- Task directions: Please retype the entries exactly as they stand, leaving out any pictures.
----- Exercise data
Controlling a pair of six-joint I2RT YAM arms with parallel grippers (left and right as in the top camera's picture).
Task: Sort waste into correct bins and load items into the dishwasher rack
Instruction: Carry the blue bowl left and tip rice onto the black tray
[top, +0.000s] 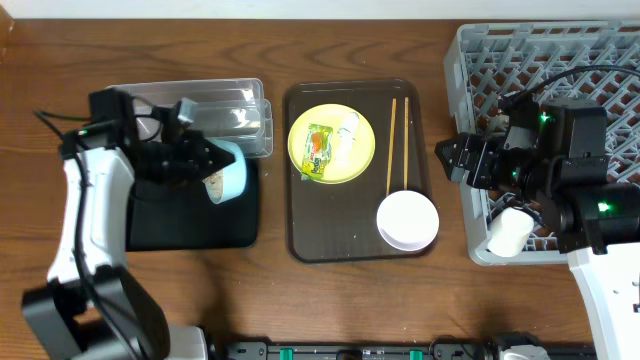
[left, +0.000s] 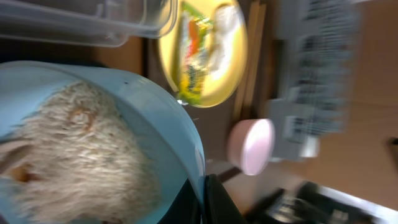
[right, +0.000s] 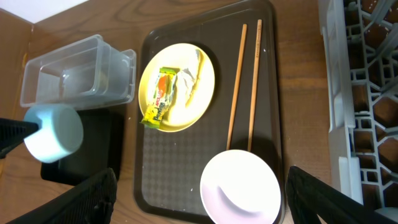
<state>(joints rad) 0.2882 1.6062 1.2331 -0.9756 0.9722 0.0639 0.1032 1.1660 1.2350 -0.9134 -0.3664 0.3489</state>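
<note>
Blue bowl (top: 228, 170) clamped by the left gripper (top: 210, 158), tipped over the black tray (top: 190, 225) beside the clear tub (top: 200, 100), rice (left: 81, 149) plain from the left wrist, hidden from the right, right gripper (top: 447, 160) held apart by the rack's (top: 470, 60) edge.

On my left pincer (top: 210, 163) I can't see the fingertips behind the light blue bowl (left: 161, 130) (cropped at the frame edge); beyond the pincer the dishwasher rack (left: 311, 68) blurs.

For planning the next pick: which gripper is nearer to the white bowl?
Right. The right gripper is right of the brown tray, near the white bowl; the left gripper is across that tray, gripping the light blue bowl.
</note>
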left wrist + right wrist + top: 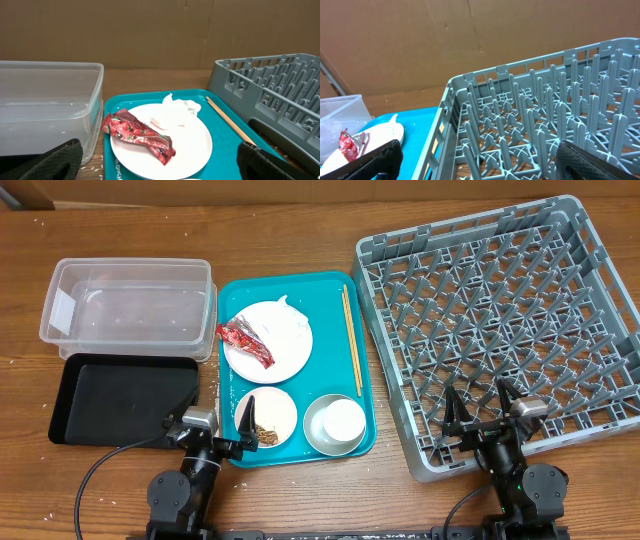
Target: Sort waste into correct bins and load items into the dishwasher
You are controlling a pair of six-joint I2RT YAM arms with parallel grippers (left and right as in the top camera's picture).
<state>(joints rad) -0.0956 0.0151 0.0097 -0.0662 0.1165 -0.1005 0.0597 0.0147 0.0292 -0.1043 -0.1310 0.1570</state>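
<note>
A red foil wrapper (246,342) and a crumpled white tissue (288,318) lie on the large white plate (268,352) on the teal tray (330,298). The wrapper (139,135), tissue (175,111) and plate (192,147) also show in the left wrist view. A smaller plate (278,408) holds brownish scraps (264,433). A white cup sits in a bowl (335,423). Chopsticks (351,340) lie along the tray's right side. The clear tub (130,305) and black tray (118,398) are at left. The grey rack (500,320) is at right. My left gripper (205,432) is open near the tray's front. My right gripper (480,412) is open over the rack's front edge.
Loose white grains (25,365) are scattered on the wooden table left of the bins. A brown cardboard wall (160,30) stands behind the table. The rack (545,115) has upright pegs across its lattice base.
</note>
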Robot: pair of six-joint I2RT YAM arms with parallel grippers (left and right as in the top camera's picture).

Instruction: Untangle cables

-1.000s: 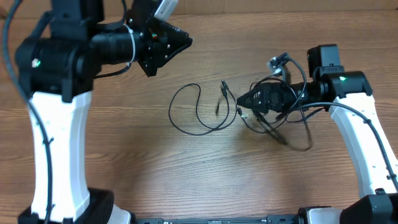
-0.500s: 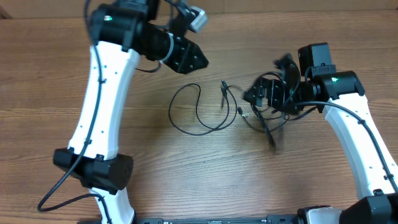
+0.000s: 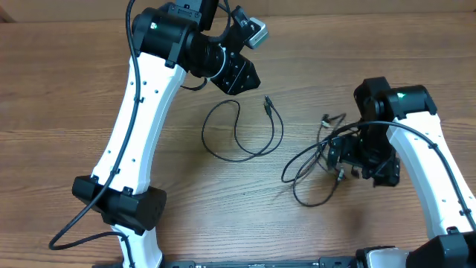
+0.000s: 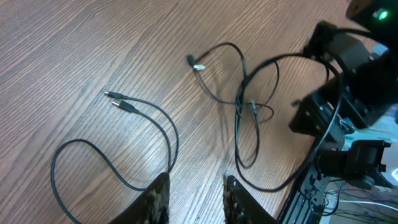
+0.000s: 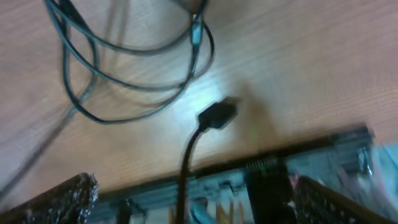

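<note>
Overhead: tangled cables (image 3: pixel 312 152) dragged nearer; right gripper (image 5: pixel 196 196) and left gripper (image 4: pixel 194 196) gape empty.

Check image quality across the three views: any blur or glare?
Overhead: sharp, evenly lit, only faint shadows. Left wrist: cables crisp, its own jaws at the bottom edge slightly soft. Right wrist: blurred throughout, strands smeared, with a bright glare patch on the table.

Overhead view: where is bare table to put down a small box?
Free: the front strip of table on the near side of the looped cable; also the wood left of the left arm. Crowded: the tangled cables at the right tool.
</note>
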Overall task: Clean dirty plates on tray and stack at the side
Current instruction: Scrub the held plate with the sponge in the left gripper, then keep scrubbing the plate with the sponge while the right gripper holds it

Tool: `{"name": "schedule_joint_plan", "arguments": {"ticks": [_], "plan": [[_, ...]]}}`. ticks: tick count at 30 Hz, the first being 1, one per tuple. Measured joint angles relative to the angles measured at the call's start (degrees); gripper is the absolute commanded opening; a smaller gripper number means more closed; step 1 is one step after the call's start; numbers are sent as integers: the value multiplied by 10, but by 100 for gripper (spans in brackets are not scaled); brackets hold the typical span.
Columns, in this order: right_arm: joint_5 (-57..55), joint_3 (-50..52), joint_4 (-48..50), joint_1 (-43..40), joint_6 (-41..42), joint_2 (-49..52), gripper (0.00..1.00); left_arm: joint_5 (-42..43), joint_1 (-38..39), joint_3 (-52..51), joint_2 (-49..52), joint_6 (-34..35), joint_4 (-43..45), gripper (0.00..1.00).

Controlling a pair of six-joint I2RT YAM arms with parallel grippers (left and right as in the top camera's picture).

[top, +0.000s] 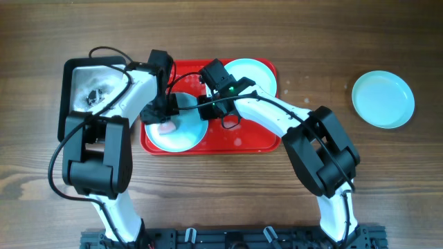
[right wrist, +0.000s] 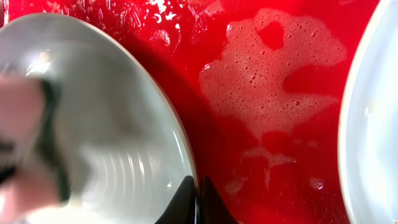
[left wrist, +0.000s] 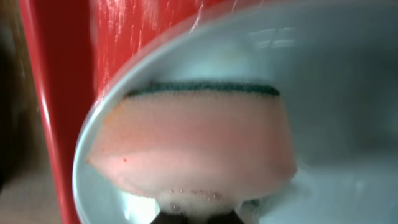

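The red tray (top: 256, 142) holds two pale blue plates. The front left plate (top: 181, 135) is tilted. My right gripper (top: 210, 111) is shut on its rim, seen in the right wrist view (right wrist: 198, 200) with the plate (right wrist: 112, 124) at left. My left gripper (top: 160, 117) is shut on a pink sponge (left wrist: 193, 146) with a green scouring edge, pressed inside that plate (left wrist: 336, 93); the sponge shows blurred in the right wrist view (right wrist: 25, 143). The second plate (top: 252, 72) lies at the tray's back right. A third plate (top: 383, 99) lies on the table at far right.
A black-rimmed metal pan (top: 90, 90) with dark residue stands left of the tray. Soapy foam (right wrist: 273, 81) lies on the wet tray floor (right wrist: 249, 37). The wooden table (top: 221, 194) surrounds everything.
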State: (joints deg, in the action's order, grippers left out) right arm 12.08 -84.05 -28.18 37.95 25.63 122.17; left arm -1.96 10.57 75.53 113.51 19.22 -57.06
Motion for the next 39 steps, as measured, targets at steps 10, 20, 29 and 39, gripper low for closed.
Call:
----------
- Answer for the task:
Controlling a pair of six-joint I2RT YAM arms with parallel grippers (left and right as in the top camera's picture).
Task: Sort waste into correct bins and load items into the dishwasher rack
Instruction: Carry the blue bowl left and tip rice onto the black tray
[top, +0.000s] 
[left, +0.000s] 
[right, +0.000s] 
<state>(joints rad) 0.2882 1.6062 1.2331 -0.9756 0.9722 0.0639 0.1032 1.1660 1.2350 -0.9134 -0.3664 0.3489</state>
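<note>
Blue bowl (top: 228, 170) clamped by the left gripper (top: 210, 158), tipped over the black tray (top: 190, 225) beside the clear tub (top: 200, 100), rice (left: 81, 149) plain from the left wrist, hidden from the right, right gripper (top: 447, 160) held apart by the rack's (top: 470, 60) edge.

On my left pincer (top: 210, 163) I can't see the fingertips behind the light blue bowl (left: 161, 130) (cropped at the frame edge); beyond the pincer the dishwasher rack (left: 311, 68) blurs.

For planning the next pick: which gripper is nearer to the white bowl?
Right. The right gripper is right of the brown tray, near the white bowl; the left gripper is across that tray, gripping the light blue bowl.
</note>
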left wrist + right wrist + top: 
Target: Sort waste into correct bins and load items into the dishwasher
You are controlling a pair of six-joint I2RT YAM arms with parallel grippers (left and right as in the top camera's picture).
<state>(joints rad) -0.0956 0.0151 0.0097 -0.0662 0.1165 -0.1005 0.0597 0.0147 0.0292 -0.1043 -0.1310 0.1570</state>
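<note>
A red foil wrapper (246,342) and a crumpled white tissue (288,318) lie on the large white plate (268,352) on the teal tray (330,298). The wrapper (139,135), tissue (175,111) and plate (192,147) also show in the left wrist view. A smaller plate (278,408) holds brownish scraps (264,433). A white cup sits in a bowl (335,423). Chopsticks (351,340) lie along the tray's right side. The clear tub (130,305) and black tray (118,398) are at left. The grey rack (500,320) is at right. My left gripper (205,432) is open near the tray's front. My right gripper (480,412) is open over the rack's front edge.
Loose white grains (25,365) are scattered on the wooden table left of the bins. A brown cardboard wall (160,30) stands behind the table. The rack (545,115) has upright pegs across its lattice base.
</note>
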Robot: pair of six-joint I2RT YAM arms with parallel grippers (left and right as in the top camera's picture).

Instruction: Untangle cables

-1.000s: 
-0.500s: 
+0.000s: 
+0.000s: 
+0.000s: 

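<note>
Overhead: tangled cables (image 3: pixel 312 152) dragged nearer; right gripper (image 5: pixel 196 196) and left gripper (image 4: pixel 194 196) gape empty.

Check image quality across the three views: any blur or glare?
Overhead: sharp, evenly lit, only faint shadows. Left wrist: cables crisp, its own jaws at the bottom edge slightly soft. Right wrist: blurred throughout, strands smeared, with a bright glare patch on the table.

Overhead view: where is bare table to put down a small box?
Free: the front strip of table on the near side of the looped cable; also the wood left of the left arm. Crowded: the tangled cables at the right tool.
</note>
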Overall task: Clean dirty plates on tray and stack at the side
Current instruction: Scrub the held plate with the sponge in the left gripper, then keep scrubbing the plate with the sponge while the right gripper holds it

Tool: `{"name": "schedule_joint_plan", "arguments": {"ticks": [_], "plan": [[_, ...]]}}`. ticks: tick count at 30 Hz, the first being 1, one per tuple. Measured joint angles relative to the angles measured at the call's start (degrees); gripper is the absolute commanded opening; a smaller gripper number means more closed; step 1 is one step after the call's start; numbers are sent as integers: the value multiplied by 10, but by 100 for gripper (spans in brackets are not scaled); brackets hold the typical span.
Columns, in this order: right_arm: joint_5 (-57..55), joint_3 (-50..52), joint_4 (-48..50), joint_1 (-43..40), joint_6 (-41..42), joint_2 (-49..52), gripper (0.00..1.00); left_arm: joint_5 (-42..43), joint_1 (-38..39), joint_3 (-52..51), joint_2 (-49..52), joint_6 (-34..35), joint_4 (-43..45), gripper (0.00..1.00).

Controlling a pair of six-joint I2RT YAM arms with parallel grippers (left and right as in the top camera's picture).

[top, +0.000s] 
[right wrist, +0.000s] 
[left wrist, +0.000s] 

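The red tray (top: 256, 142) holds two pale blue plates. The front left plate (top: 181, 135) is tilted. My right gripper (top: 210, 111) is shut on its rim, seen in the right wrist view (right wrist: 198, 200) with the plate (right wrist: 112, 124) at left. My left gripper (top: 160, 117) is shut on a pink sponge (left wrist: 193, 146) with a green scouring edge, pressed inside that plate (left wrist: 336, 93); the sponge shows blurred in the right wrist view (right wrist: 25, 143). The second plate (top: 252, 72) lies at the tray's back right. A third plate (top: 383, 99) lies on the table at far right.
A black-rimmed metal pan (top: 90, 90) with dark residue stands left of the tray. Soapy foam (right wrist: 273, 81) lies on the wet tray floor (right wrist: 249, 37). The wooden table (top: 221, 194) surrounds everything.
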State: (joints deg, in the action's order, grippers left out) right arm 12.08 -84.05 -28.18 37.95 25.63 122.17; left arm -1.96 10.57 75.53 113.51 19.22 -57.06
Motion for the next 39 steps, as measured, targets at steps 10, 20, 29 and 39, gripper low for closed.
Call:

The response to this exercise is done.